Whenever a line below includes the string "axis", show it.

## Stored entries:
------

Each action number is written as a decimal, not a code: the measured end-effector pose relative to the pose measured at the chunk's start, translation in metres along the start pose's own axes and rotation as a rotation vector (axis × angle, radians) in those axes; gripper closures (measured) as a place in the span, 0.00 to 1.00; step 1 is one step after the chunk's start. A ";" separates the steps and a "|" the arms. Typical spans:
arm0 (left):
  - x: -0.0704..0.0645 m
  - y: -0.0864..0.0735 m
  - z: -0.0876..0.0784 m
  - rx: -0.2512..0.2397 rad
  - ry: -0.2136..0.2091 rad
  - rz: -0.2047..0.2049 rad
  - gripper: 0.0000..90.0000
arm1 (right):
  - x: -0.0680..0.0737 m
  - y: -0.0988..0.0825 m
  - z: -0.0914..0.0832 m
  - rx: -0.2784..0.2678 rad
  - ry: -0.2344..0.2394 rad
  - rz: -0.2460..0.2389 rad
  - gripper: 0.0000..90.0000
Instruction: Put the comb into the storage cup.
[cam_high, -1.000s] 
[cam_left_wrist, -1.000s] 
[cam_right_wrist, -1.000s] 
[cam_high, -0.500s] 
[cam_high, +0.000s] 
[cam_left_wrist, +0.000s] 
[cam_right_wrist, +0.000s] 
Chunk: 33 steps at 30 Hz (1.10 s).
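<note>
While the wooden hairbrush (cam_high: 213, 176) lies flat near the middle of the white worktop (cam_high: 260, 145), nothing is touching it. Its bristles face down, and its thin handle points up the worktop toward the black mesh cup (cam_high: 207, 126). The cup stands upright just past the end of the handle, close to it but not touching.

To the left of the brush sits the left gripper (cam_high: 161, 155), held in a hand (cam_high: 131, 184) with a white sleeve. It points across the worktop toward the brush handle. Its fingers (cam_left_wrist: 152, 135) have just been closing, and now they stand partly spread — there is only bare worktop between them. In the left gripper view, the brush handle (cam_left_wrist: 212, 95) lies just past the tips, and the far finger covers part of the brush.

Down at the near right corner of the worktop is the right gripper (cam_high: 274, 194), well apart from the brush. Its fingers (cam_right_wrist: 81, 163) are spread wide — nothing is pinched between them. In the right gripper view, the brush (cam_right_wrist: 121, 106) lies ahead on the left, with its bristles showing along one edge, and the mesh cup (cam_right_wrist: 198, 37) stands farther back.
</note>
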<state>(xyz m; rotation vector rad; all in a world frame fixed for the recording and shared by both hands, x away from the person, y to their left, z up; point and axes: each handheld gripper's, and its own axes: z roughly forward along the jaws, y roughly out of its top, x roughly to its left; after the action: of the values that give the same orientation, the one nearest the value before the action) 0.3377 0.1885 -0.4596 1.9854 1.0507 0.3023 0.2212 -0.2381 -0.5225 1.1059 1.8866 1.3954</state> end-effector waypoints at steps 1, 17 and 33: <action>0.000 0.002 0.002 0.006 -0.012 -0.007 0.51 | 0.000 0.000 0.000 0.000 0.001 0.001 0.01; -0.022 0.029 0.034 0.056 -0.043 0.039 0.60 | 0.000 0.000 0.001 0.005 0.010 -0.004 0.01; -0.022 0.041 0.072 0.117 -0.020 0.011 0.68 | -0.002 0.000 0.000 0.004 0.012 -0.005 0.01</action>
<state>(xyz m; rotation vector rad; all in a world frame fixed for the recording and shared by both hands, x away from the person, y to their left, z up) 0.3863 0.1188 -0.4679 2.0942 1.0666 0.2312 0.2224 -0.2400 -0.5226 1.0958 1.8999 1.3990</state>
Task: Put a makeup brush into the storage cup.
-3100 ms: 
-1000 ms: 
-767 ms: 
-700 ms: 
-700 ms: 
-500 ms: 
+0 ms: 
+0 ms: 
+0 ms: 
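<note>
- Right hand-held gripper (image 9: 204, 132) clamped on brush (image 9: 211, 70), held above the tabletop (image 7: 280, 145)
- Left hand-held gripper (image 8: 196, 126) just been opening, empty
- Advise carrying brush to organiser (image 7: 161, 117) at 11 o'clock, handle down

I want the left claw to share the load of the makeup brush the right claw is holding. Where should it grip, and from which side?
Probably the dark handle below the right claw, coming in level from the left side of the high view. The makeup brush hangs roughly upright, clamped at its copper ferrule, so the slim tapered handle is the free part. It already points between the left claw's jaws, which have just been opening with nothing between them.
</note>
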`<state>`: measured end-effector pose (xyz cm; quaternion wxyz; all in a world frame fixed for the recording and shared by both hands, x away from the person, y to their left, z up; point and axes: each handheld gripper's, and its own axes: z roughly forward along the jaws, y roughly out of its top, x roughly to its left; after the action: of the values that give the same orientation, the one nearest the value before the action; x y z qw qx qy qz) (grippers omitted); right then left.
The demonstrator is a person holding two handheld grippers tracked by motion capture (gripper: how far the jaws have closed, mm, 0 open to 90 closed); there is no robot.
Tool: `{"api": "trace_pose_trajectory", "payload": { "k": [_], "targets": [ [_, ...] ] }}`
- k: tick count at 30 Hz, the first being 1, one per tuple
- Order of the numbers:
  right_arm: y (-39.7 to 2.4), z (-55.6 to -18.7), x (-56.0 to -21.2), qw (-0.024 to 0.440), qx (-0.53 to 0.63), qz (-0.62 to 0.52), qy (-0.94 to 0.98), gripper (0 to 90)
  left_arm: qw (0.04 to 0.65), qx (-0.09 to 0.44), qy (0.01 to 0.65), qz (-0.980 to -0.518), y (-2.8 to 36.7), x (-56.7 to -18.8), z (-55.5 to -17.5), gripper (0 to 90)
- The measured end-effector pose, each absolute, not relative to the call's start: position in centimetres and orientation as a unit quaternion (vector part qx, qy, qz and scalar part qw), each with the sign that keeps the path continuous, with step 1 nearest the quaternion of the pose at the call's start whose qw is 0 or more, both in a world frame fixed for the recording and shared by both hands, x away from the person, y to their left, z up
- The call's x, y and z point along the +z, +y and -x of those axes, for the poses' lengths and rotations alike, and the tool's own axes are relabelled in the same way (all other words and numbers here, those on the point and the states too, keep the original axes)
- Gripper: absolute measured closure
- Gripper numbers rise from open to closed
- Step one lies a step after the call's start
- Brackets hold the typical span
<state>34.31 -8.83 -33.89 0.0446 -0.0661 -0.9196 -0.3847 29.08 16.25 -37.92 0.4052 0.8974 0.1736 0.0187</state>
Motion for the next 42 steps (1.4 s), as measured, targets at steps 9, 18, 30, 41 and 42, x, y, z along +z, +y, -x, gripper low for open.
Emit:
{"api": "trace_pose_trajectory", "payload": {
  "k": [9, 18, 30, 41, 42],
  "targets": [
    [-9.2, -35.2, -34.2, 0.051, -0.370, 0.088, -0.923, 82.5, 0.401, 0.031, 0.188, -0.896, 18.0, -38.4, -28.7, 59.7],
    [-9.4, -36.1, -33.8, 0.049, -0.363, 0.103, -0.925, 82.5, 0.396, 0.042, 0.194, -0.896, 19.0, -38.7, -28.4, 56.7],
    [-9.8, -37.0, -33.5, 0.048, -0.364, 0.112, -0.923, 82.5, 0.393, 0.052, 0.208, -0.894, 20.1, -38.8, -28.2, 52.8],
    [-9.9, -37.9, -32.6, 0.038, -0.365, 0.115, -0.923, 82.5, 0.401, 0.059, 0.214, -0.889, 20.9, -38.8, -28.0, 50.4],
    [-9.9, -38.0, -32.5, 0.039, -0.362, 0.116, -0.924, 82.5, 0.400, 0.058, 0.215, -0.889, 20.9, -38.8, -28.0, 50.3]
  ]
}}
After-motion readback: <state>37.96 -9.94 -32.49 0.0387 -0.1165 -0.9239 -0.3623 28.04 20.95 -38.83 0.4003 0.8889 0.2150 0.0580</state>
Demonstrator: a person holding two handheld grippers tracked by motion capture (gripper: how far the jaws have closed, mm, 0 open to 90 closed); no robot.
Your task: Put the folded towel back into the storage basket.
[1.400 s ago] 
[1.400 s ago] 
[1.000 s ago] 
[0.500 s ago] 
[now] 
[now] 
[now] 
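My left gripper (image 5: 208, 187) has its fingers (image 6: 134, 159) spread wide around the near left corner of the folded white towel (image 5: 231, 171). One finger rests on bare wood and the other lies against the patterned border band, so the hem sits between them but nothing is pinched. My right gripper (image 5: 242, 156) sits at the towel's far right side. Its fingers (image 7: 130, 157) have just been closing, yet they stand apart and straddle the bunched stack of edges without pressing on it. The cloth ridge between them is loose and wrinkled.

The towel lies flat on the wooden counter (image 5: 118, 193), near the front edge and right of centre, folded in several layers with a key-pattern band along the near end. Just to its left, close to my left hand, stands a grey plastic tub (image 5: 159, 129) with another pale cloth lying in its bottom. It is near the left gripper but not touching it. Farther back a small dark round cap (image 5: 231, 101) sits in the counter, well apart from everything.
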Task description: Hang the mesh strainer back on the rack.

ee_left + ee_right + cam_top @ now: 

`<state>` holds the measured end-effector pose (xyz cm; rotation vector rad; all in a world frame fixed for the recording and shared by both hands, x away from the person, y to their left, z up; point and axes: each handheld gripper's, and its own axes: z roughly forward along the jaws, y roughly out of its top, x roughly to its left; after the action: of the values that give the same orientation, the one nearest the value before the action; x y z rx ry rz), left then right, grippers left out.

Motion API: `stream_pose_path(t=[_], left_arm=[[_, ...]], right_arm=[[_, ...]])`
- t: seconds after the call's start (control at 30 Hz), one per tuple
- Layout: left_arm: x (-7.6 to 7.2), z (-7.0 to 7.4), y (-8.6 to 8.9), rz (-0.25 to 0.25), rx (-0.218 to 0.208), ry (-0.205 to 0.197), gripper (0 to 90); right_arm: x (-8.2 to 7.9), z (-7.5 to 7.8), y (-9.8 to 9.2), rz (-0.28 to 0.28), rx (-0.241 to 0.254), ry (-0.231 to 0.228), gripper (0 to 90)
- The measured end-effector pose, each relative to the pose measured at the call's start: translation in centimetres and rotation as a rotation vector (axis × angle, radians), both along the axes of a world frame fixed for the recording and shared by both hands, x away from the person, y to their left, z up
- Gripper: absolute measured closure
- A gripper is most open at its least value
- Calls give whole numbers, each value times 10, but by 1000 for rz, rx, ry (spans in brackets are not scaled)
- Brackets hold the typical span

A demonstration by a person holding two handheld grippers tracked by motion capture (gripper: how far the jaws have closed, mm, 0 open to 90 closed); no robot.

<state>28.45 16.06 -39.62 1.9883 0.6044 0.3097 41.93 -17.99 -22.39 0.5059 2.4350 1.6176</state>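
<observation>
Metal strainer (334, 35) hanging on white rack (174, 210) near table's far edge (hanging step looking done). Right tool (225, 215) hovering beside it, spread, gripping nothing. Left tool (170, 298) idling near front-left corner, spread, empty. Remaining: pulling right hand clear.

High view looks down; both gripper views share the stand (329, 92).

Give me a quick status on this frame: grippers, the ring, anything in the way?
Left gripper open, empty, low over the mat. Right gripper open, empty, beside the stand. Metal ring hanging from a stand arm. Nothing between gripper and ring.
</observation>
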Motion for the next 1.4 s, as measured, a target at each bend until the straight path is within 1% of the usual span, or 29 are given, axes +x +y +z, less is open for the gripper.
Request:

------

## OUTPUT OF THE TASK:
Each action number is written as a decimal, not a code: the measured end-effector pose relative to the pose measured at the chunk's start, translation in metres along the start pose's own axes and rotation as a rotation vector (axis × angle, radians) in those axes; gripper closures (measured) as a place in the span, 0.00 to 1.00; step 1 is one step after the chunk's start. A ";" separates the steps and a "|" the arms. Typical spans:
- The measured end-effector pose, each relative to the pose measured at the call's start: translation in centimetres and rotation as a rotation vector (axis × angle, radians), both along the axes of a world frame fixed for the recording and shared by both hands, x away from the person, y to their left, z up

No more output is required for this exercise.